The Women's Dignity Project in Tanzania was established to prevent and manage obstetric fistula, enhance the dignity and rights of those living with fistula, and promote gender and health equity. We mobilize action to address fistula and advocate for the health and rights of the poor, within a human rights framework.




Asha's Story

Asha and her husband lived in a small village and were very poor. Her husband worked as a guard at the village government office and earned a meager salary.
Asha's first pregnancy was not difficult, and she delivered her first baby at home with no problems. When she was ready to deliver her second child, she experienced a very difficult labor and had to be taken to a hospital. Because there was no money to get her to the hospital, her husband took out two loans: one for $6 to pay for a wheelbarrow pulled by a cow to carry her to a main road, and another for $60 for a car to drive them from the main road to the hospital.

Although Asha was able to get a cesarean section, because of the prolonged labor her baby died and she developed fistula. The operation cost $40, a fee that they could not afford, so Asha's husband took a loan from the village government. The loan required him to work without a salary until his debt was repaid. This left the family without a source of income.

Along with the mounting debt, Asha's husband had to pay ten cents a day to someone willing to collect water from the nearest well six hours away. Asha was too weak to make the trip, and she needed extra water to wash herself and her clothes because of the constantly leaking urine.

Keeping up with loan payments was difficult, so the family sold a plot of land for $20 and one of their five cows. Still, this only paid off a small portion of their debts. Along with the financial strains, Asha continued to suffer because of her fistula. Friends collected some money to help the family and pay for Asha's fistula repair. The repair surgery was successful, but the family remains deeply in debt. It is uncertain how this family of three will continue to survive without any income and with outstanding loans to repay.



Pendo's Story

Pendo lived with fistula for over 30 years. As a young girl she attended school until her father forced her to marry at age 12. According to local custom, Pendo lived with her husband's parents until age 14; at which point she had her first menses and moved into her husband's home.
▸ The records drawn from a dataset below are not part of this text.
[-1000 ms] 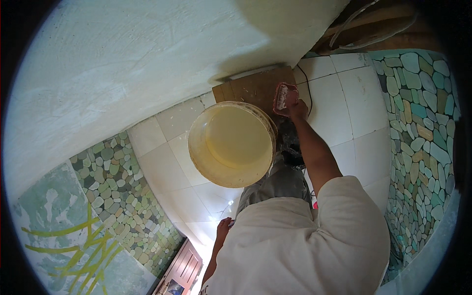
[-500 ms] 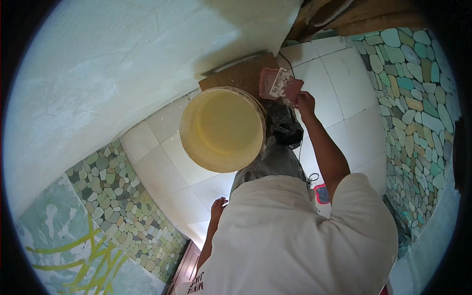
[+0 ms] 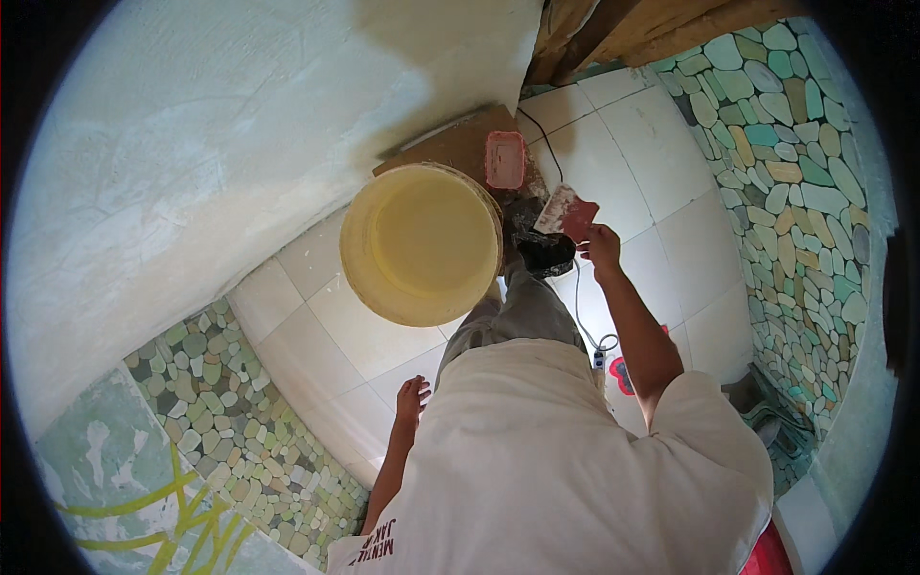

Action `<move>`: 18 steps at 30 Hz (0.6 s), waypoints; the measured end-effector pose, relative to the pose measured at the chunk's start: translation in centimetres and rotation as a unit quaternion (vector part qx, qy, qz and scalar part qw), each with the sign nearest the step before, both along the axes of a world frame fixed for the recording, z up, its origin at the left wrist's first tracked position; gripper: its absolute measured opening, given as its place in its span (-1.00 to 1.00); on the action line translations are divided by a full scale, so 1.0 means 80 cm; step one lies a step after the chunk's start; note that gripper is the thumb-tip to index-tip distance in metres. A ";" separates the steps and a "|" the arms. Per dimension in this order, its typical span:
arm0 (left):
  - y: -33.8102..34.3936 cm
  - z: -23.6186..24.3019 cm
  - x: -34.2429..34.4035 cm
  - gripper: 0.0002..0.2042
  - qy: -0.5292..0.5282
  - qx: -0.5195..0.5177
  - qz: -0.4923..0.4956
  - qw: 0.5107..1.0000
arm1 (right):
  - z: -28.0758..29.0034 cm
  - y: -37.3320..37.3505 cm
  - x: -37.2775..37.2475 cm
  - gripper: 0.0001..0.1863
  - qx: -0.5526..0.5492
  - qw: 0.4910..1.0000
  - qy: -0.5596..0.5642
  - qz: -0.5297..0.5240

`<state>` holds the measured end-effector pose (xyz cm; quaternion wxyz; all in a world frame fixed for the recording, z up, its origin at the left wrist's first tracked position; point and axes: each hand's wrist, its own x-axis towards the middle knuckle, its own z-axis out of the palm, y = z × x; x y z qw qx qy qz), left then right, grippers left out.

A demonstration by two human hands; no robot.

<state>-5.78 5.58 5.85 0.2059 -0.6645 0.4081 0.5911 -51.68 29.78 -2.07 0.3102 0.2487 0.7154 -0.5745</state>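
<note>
My right hand [image 3: 600,247] is closed on a reddish-brown scraper [image 3: 581,220], whose far edge carries pale, wet-looking paste. The tool is held above the floor, beside a black plastic bag [image 3: 548,253]. A small pink rectangular tub [image 3: 505,160] with paste smears inside sits on a brown board [image 3: 450,144], apart from the scraper. My left hand [image 3: 412,397] hangs low beside my body with nothing visible in it, its fingers loosely bent and apart. Between my hands and the wall stands a large cream-coloured bucket [image 3: 348,251], partly covering the board.
A pale plastered wall [image 3: 240,115] rises along the left. White tiles [image 3: 632,163] cover the floor, bordered by green pebble mosaic [image 3: 805,192] on both sides. A dark cable [image 3: 579,297] runs past the bag to a socket [image 3: 599,358]. Brown timber [image 3: 652,38] is at the far end.
My right hand has brought the scraper away from the pink tub, to the right and nearer to me. My left hand shows more fully, its fingers less closed than before.
</note>
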 end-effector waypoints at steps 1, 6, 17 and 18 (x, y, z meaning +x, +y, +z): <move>0.003 0.002 0.000 -0.64 -0.001 -0.001 -0.008 1.000 | -0.008 -0.003 0.004 -0.82 0.000 1.000 0.000 0.000; 0.013 0.002 0.017 -0.64 0.007 -0.013 -0.012 1.000 | -0.051 -0.021 0.021 -0.84 0.042 0.997 -0.041 0.043; 0.035 0.009 0.032 -0.64 -0.007 -0.025 0.028 0.999 | -0.080 -0.005 -0.028 -0.71 0.159 0.960 0.229 0.013; 0.040 0.008 0.033 -0.65 0.007 -0.030 0.041 0.999 | -0.065 -0.013 -0.041 -0.71 0.157 0.960 0.230 0.015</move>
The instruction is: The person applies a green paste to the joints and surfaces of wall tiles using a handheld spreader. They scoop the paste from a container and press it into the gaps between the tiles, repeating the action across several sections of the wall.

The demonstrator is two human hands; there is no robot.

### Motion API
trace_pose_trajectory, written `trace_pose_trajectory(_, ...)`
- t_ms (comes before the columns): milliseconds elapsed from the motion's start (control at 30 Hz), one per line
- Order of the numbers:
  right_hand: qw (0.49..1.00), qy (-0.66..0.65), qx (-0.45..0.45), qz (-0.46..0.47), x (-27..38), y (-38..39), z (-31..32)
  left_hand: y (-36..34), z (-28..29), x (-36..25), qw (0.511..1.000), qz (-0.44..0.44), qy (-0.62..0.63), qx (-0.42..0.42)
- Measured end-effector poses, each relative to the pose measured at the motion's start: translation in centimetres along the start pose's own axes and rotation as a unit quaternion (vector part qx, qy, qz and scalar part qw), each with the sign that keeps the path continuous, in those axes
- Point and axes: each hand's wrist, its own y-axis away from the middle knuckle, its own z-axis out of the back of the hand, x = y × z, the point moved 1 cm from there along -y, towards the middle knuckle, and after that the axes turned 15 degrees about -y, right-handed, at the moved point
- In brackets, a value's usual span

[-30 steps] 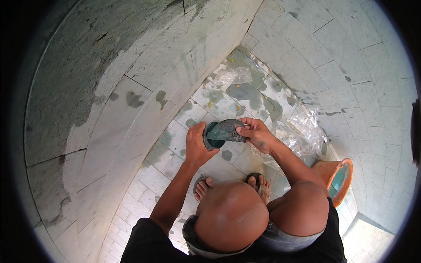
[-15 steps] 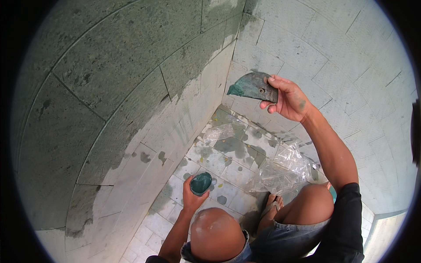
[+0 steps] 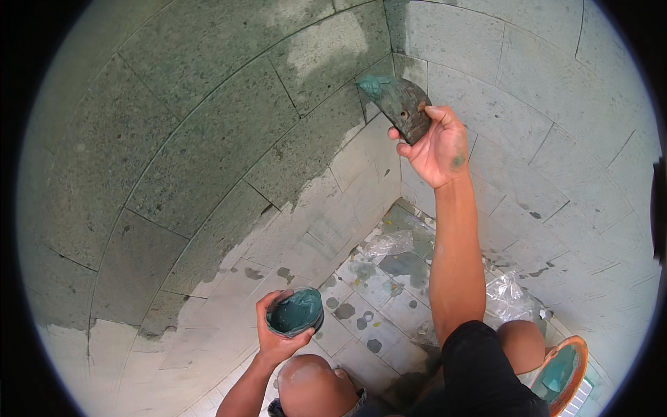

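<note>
My right hand (image 3: 439,142), raised near the wall corner, grips a dark half-round scraper blade (image 3: 410,104) with a small hole in it. A lump of green paste (image 3: 375,86) clings to the blade's far left tip, close to the left wall's tiles; whether it touches them I cannot tell. Lower down, my left hand (image 3: 278,333) is wrapped round a small dark bowl (image 3: 322,321). Smeared green paste (image 3: 297,310) lines its inside. A green smudge marks the heel of my right hand.
The left stone-tiled wall (image 3: 208,160) is dark and damp above, pale below. A paler tiled wall (image 3: 542,153) meets it at the corner. Crumpled clear plastic (image 3: 511,295) lies on the stained tile floor (image 3: 389,323). An orange-rimmed tub (image 3: 582,361) with green paste stands at lower right.
My right hand has swung the scraper up and left toward the left wall, tilting its paste-covered tip upward. My left hand has shifted left with the bowl. The orange-rimmed tub now shows.
</note>
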Motion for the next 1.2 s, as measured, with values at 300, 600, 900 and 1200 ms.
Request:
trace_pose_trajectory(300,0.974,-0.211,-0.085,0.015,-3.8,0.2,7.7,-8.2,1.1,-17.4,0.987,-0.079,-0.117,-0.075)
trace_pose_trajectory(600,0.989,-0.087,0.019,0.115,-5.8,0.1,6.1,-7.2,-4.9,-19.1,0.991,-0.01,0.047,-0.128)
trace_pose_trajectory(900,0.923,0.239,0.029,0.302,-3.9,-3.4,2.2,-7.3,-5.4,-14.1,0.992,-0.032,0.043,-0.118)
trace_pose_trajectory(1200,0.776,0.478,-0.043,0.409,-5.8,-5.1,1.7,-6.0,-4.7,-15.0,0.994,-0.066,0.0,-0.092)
Pendo worked hard during her first pregnancy collecting firewood and water, and doing all other domestic chores. Her labor was difficult, painful and long. After being in labor for three days at home, her family finally took her to a hospital 20 kilometers away. The doctors delivered the baby by forceps.

The baby survived, but Pendo developed fistula as a result of the prolonged labor. She tried several times to have the fistula repaired at the hospital, but each time she arrived, there was no surgeon available to perform the operation.

Pendo's brother said the problem could not be cured and told her she should give up on trying to get treatment. Pendo's husband was advised to abandon her and marry another woman, but he ignored that advice and remained very supportive and loving. After Pendo got fistula she went on to have eleven more children, all of whom treated her with respect and kindness. The sons and daughters helped with the household chores and washed Pendo's urine-soaked clothes.

She continued to work and support her family throughout all those years, but faced significant social challenges. Ashamed of leaking urine uncontrollably, Pendo avoided situations where people might find out about her problem. Whenever she came across someone walking along the road she would cross to the other side so that they could not smell the odor.

When Pendo learned that her fistula could be cured she immediately went for repair. The surgery was successful, and Pendo finally stopped leaking. When she was fully healed and ready to return to her family, providers reminded her that she must wait three months after the surgery to resume sexual relations. Pendo happily told the providers, "Three months of waiting, after 32 years of leaking, is nothing!"



Neema's Story

When Neema was 15 years old a man in her village abducted her, locked her in his sister's house and raped her repeatedly for three days. According to Neema's culture, since she spent the night alone with the man, she had to marry him. Neema's father and brother gave her to the man in exchange for six cows.

The couple moved to the city and worked selling vegetables. When Neema got pregnant she sought antenatal care and worked long into her pregnancy so that she could afford a hospital delivery. The day she went into labor, her husband's family waited for nearly 24 hours before taking her to a hospital. Neema had to try two different hospitals and waited two days before she finally received a cesarean section. Her baby did not survive, and soon after her operation she discovered that she was leaking.

Since neither her husband nor his family visited her, Neema spent two months alone, recovering at the hospital. The relatives of other patients were kind and gave her food and water. When she finally went home, her husband said he no longer needed her; he now had a new wife who was not leaking. Although he treated her badly, Neema did not leave because she had nowhere to go.

Neema's brother eventually helped her obtain a fistula repair. The operation was only partially successful, leaving her unable to pass urine except through a catheter. Neema's husband continued to abuse her physically and emotionally; he refused to give her food and stole the vegetables that she sold for a living. Eventually he threw her out of the house.

Neema found a job as a maid earning 30 cents a day. She used her meager wages to rent a room and purchase her own cleaning supplies. She searched for more work and found a new job that paid her ten more cents a day. She invested half of her daily salary into a women's rotating credit fund and used the balance of her wages, plus the income from the credit fund, to buy a mattress. Neema is now 17 years old.